Indovina chi viene... a fare servizio pubblico

Indovina chi viene... a fare servizio pubblico: se Sabrina Giannini fa gli stessi ascolti del nuovo Report

Tanto rumore per nulla. Lunedì sera, Sigfrido Ranucci, che per una settimana pareva l'incarnazione del diavolo dopo la puntata sulle controindicazioni al vaccino contro il Papilloma Virus, si è limitato, in apertura di Report, a ribadire che l'inchiesta che tanto polverone ha suscitato, che tanta indignazione ha provocato tra medici e politici, non voleva essere contro i vaccini ma voleva soltanto mettere in luce alcuni punti non chiari e alcuni dubbi.

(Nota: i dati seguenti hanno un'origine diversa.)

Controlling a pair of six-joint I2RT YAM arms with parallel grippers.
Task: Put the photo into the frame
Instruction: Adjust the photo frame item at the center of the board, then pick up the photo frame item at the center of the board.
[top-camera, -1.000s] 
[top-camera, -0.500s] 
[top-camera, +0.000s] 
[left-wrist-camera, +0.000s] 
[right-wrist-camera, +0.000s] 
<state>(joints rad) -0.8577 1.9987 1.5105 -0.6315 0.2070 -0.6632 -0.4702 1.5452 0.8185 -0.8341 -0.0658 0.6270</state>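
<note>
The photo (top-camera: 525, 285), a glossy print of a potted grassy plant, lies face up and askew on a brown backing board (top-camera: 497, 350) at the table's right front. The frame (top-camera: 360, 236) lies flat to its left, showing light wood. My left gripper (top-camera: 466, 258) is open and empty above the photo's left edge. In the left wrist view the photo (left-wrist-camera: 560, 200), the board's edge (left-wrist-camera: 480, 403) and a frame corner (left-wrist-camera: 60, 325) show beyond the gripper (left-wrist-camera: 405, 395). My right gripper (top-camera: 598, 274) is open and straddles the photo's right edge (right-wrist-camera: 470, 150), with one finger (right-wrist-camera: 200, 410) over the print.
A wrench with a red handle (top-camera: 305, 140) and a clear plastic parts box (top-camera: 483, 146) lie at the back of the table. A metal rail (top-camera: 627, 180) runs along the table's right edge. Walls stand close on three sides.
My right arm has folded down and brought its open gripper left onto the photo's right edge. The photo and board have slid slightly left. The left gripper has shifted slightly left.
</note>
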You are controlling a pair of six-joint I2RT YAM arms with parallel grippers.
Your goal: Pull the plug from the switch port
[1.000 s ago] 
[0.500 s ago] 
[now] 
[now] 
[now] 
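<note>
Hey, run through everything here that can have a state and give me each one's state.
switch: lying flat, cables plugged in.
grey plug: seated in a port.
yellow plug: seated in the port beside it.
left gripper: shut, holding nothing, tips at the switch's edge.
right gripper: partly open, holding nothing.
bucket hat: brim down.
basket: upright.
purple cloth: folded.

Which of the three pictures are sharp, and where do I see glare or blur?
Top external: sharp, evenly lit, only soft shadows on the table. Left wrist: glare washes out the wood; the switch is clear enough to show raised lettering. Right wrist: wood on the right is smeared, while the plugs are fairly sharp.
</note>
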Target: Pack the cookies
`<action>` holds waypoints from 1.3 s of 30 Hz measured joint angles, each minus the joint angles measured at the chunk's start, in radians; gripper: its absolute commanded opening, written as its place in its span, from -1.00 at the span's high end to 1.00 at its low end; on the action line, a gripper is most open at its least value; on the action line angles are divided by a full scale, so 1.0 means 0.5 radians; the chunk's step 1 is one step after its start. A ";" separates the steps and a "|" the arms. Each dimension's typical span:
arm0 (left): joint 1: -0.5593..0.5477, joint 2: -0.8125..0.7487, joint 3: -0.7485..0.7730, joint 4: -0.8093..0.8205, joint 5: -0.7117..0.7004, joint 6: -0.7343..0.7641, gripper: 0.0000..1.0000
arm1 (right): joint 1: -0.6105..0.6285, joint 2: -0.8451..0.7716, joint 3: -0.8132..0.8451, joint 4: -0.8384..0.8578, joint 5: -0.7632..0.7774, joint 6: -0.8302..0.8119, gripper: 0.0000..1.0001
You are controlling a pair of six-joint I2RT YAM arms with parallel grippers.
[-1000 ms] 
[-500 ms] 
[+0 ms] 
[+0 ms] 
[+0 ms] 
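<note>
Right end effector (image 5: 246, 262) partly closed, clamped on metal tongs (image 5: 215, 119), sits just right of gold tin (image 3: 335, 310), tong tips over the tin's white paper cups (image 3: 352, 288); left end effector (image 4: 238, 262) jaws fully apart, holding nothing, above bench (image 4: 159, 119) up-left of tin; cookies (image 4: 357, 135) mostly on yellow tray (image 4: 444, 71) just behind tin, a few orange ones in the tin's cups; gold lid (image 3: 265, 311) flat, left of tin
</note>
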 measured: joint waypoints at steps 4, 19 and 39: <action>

Tutto qui? Dopo giorni e giorni di polemiche, ci si immaginava di vedere una contro inchiesta che mostrava tutti i lati positivi del vaccinarsi. Amen. Tutto finisce in gloria. Indignazione di prassi compresa. Tanto non è che siano molti gli spettatori seguaci della nuova versione di Report, dopo l'addio (purtroppo) di Milena Gabanelli: lunedì per esempio ha racimolato con un servizio sui conti del Sole24ore solo un milione 193 mila spettatori con il 4,9 per cento di share. Meno di quanto ottenevano le inchieste dirette dalla Gabanelli.

Senza cercare clamore a tutti i costi, fa gli stessi risultati Auditel la trasmissione che precede Report: Indovina chi viene a cena, programma di Sabrina Giannini che lunedì ha raggiunto un milione 62 mila e il 4.17 per cento di share. Con un servizio molto interessante sui prodotti equosolidali, ha mostrato anche gli aspetti poco chiari delle coltivazioni di banane in Ecaduor e Guatemala (uso di diserbanti e pesticidi nocivi sia per i contadini sia per chi le consuma) con, in aggiunta, consigli utili per chi utilizza questi prodotti. Questo, sì, un vero servizio pubblico.